Stored data:

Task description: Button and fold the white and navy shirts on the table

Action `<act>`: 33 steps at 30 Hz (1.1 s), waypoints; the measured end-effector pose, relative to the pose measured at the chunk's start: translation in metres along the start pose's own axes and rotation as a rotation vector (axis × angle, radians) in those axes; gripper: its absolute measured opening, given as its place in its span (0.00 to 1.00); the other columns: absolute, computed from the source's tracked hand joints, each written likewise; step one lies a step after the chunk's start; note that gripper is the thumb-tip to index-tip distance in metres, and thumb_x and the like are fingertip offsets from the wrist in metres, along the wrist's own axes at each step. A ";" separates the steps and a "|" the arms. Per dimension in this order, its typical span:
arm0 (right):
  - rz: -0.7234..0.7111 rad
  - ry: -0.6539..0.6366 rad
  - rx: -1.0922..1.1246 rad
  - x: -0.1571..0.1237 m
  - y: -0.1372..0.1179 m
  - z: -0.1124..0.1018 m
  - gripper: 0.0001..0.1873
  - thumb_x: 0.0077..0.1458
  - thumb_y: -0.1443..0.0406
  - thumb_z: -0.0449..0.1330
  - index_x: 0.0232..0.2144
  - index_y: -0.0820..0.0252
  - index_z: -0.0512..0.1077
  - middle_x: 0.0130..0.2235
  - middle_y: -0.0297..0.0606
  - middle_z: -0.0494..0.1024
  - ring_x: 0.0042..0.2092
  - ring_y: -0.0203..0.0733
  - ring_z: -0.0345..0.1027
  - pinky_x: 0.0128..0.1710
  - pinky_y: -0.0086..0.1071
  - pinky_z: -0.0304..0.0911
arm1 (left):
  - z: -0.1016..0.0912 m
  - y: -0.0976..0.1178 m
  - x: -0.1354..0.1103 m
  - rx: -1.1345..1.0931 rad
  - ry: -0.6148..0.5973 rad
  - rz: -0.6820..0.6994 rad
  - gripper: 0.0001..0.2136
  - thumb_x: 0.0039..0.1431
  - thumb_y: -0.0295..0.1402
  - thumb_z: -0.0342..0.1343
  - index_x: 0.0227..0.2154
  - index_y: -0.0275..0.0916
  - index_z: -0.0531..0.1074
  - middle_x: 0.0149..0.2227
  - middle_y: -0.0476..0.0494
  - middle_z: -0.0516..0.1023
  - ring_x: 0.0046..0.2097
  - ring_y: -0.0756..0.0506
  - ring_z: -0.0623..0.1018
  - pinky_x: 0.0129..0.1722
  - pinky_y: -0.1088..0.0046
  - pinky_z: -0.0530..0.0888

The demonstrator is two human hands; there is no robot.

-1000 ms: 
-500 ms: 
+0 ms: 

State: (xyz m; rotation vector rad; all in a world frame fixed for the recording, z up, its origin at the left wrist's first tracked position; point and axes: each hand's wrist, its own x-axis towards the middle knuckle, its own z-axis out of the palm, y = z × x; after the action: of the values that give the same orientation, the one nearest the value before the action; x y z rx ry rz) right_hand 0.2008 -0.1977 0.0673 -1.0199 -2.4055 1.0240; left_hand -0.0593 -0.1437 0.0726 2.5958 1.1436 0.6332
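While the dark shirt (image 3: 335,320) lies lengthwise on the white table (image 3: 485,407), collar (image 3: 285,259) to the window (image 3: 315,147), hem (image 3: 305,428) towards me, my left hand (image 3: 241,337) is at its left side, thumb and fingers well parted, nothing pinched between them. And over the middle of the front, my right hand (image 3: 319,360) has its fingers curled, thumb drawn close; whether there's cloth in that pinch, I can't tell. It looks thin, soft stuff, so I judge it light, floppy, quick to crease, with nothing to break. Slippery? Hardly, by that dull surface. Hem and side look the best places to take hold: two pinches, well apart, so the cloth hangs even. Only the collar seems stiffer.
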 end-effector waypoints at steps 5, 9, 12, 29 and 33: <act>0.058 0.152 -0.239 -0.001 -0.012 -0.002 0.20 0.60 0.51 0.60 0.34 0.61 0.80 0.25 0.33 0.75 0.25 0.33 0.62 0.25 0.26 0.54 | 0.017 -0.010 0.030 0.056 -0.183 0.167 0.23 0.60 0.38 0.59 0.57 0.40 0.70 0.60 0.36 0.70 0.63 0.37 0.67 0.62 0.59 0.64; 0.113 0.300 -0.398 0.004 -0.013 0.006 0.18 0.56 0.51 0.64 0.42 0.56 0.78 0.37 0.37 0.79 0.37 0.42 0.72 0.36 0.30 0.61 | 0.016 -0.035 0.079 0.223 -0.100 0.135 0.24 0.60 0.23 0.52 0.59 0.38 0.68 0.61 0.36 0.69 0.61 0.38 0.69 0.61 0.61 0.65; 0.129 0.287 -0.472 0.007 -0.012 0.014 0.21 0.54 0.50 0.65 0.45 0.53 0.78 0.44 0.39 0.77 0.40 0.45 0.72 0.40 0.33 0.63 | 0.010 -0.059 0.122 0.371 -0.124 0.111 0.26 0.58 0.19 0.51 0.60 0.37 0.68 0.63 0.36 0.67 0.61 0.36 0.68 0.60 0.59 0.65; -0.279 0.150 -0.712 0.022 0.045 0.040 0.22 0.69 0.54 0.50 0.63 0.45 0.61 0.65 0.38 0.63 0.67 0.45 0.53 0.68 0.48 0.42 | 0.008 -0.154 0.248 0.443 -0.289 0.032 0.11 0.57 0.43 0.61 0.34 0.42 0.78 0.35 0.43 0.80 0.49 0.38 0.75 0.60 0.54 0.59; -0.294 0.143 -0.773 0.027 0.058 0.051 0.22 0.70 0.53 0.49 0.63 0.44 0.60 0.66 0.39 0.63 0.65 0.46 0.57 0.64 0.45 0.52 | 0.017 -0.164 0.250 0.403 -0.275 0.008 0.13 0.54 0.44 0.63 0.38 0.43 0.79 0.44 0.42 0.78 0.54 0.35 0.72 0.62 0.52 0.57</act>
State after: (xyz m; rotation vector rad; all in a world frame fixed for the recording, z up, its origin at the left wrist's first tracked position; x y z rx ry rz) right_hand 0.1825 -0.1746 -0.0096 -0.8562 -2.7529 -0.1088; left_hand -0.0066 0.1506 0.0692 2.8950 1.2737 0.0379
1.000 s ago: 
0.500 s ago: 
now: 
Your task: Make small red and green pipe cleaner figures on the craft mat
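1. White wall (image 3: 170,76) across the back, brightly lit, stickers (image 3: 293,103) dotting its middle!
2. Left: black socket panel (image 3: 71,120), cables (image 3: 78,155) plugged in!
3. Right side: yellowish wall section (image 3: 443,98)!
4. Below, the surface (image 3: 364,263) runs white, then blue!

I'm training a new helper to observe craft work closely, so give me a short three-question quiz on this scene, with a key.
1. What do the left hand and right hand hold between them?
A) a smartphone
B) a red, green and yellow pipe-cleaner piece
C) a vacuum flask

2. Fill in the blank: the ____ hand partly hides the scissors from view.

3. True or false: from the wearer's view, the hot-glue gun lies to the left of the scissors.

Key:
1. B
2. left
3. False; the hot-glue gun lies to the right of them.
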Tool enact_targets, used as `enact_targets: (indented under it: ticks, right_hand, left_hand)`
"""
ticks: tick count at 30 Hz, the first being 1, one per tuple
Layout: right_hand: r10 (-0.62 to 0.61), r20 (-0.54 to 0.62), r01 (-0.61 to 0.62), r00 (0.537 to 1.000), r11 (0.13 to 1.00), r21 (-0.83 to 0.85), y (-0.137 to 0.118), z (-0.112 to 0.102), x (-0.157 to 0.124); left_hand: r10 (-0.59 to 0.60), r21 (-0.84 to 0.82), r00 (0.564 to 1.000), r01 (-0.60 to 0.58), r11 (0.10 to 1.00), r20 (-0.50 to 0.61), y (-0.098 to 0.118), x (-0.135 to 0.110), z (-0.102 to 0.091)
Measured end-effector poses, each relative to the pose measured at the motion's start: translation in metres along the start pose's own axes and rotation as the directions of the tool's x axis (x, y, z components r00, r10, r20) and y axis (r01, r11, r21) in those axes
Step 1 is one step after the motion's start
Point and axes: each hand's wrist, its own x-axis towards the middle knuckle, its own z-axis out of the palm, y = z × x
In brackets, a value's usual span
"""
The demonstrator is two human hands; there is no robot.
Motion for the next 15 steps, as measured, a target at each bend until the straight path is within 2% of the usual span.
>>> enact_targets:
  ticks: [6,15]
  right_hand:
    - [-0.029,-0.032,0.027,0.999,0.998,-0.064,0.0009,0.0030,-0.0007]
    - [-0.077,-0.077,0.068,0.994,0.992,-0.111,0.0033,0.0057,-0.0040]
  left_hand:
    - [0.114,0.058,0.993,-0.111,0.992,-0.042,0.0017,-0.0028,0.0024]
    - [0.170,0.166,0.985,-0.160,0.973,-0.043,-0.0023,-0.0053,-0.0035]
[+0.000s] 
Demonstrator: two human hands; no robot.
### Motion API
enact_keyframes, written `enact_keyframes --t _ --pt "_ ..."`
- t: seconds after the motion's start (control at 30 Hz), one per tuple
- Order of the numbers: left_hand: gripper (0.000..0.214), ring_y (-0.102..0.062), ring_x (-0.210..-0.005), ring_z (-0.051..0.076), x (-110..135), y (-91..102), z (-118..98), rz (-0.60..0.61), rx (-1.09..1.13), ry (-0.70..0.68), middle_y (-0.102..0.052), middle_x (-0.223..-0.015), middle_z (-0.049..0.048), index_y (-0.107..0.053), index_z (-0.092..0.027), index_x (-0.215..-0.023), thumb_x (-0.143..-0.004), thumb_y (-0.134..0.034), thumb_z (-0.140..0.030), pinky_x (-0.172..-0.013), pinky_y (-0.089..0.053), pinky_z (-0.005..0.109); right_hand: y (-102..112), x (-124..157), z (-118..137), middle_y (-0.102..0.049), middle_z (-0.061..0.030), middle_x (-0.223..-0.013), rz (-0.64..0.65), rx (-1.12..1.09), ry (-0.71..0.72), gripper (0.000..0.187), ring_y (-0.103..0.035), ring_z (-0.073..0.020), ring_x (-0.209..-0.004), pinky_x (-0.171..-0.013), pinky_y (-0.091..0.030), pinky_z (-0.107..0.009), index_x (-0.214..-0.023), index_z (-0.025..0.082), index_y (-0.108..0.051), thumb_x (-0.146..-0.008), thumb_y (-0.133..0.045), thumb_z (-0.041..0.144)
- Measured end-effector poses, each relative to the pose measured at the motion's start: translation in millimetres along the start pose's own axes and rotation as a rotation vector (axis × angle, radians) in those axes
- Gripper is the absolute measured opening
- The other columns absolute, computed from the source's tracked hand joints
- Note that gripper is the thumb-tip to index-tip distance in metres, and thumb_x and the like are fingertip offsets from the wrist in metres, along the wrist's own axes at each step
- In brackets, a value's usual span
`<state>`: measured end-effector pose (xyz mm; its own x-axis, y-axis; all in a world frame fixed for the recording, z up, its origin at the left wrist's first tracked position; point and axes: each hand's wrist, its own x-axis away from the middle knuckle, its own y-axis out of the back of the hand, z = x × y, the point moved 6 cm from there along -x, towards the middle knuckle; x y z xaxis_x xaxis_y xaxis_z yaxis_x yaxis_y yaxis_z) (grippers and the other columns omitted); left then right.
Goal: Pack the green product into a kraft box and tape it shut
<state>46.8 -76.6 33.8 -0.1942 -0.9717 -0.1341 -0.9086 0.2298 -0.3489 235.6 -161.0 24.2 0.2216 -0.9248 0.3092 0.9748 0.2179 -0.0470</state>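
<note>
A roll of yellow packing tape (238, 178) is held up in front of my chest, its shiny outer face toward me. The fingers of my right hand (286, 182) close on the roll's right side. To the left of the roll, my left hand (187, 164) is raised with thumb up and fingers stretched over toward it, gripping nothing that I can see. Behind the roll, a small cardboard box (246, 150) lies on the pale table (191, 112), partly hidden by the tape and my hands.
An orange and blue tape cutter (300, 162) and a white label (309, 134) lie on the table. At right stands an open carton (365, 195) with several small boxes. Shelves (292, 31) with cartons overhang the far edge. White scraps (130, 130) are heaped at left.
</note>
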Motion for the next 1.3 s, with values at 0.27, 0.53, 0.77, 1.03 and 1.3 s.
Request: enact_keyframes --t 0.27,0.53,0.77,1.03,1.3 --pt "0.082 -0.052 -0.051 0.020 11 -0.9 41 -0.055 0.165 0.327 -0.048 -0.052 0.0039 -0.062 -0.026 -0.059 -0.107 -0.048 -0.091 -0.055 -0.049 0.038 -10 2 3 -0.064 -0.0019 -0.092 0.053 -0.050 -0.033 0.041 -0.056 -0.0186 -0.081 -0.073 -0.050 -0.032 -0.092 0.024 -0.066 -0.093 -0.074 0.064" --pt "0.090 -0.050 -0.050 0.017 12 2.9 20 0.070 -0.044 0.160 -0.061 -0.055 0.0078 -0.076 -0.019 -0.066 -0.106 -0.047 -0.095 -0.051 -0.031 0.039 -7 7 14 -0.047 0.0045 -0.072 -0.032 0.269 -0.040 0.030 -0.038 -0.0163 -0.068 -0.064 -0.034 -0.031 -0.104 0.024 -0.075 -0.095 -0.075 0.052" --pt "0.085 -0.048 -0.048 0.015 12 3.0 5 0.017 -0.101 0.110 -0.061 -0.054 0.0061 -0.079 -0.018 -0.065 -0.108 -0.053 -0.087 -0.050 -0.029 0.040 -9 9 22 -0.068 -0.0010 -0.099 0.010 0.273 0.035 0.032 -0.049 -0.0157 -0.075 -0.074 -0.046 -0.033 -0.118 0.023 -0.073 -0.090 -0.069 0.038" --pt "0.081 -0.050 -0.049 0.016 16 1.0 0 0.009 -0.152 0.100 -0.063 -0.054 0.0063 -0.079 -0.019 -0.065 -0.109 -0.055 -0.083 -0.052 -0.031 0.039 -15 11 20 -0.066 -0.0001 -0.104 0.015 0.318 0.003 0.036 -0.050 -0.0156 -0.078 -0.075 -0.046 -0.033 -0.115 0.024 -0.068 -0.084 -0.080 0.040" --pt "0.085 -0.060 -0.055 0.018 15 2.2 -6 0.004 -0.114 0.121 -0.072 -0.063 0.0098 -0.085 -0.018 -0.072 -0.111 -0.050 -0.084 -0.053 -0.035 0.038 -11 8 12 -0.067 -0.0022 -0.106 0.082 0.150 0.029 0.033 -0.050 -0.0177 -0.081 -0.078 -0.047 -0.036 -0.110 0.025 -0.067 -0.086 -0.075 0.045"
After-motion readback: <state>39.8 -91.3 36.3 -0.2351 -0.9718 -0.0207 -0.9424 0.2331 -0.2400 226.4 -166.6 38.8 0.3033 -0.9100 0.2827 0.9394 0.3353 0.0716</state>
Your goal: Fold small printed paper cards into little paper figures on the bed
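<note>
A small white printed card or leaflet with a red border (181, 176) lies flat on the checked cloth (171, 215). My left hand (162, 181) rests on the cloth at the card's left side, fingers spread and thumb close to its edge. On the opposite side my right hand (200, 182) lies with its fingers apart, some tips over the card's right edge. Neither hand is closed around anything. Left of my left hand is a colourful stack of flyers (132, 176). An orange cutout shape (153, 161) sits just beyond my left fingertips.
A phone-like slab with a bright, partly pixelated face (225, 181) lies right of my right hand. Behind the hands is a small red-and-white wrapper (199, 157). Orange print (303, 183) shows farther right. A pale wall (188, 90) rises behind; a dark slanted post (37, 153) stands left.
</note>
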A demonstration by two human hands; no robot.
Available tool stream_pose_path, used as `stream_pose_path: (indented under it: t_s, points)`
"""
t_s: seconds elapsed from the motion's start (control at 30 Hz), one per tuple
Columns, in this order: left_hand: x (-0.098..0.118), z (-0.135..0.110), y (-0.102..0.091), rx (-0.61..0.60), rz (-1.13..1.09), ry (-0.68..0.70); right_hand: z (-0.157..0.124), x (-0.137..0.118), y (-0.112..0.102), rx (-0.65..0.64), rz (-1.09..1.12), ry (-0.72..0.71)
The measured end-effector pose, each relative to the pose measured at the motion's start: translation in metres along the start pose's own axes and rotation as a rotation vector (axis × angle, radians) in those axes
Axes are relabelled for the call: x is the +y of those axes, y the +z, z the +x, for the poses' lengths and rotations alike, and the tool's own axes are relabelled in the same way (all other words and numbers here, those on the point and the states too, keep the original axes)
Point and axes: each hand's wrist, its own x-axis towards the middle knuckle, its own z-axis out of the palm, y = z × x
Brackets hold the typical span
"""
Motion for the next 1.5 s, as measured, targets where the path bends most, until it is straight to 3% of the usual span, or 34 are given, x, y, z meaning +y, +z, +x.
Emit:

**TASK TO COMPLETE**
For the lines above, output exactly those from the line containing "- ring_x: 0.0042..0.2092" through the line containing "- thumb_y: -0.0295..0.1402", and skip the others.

**ANSWER FOR THE TASK**
  - ring_x: 0.0042..0.2092
  - ring_y: -0.0203..0.0733
  - ring_z: -0.0345..0.1027
  - pinky_x: 0.0128..0.1710
  - pinky_y: -0.0086..0.1071
  - pinky_z: -0.0304..0.0911
arm1 (left):
  - z: -0.1016..0.0912 m
  - y: -0.0976..0.1178 m
  - x: -0.1354..0.1103 m
  - rx: -1.1345..1.0931 rad
  - ry: -0.6148..0.5973 rad
  - rz: -0.6820..0.6994 rad
  - gripper: 0.0001..0.2136
  - thumb_x: 0.0039..0.1431
  - thumb_y: -0.0295..0.1402

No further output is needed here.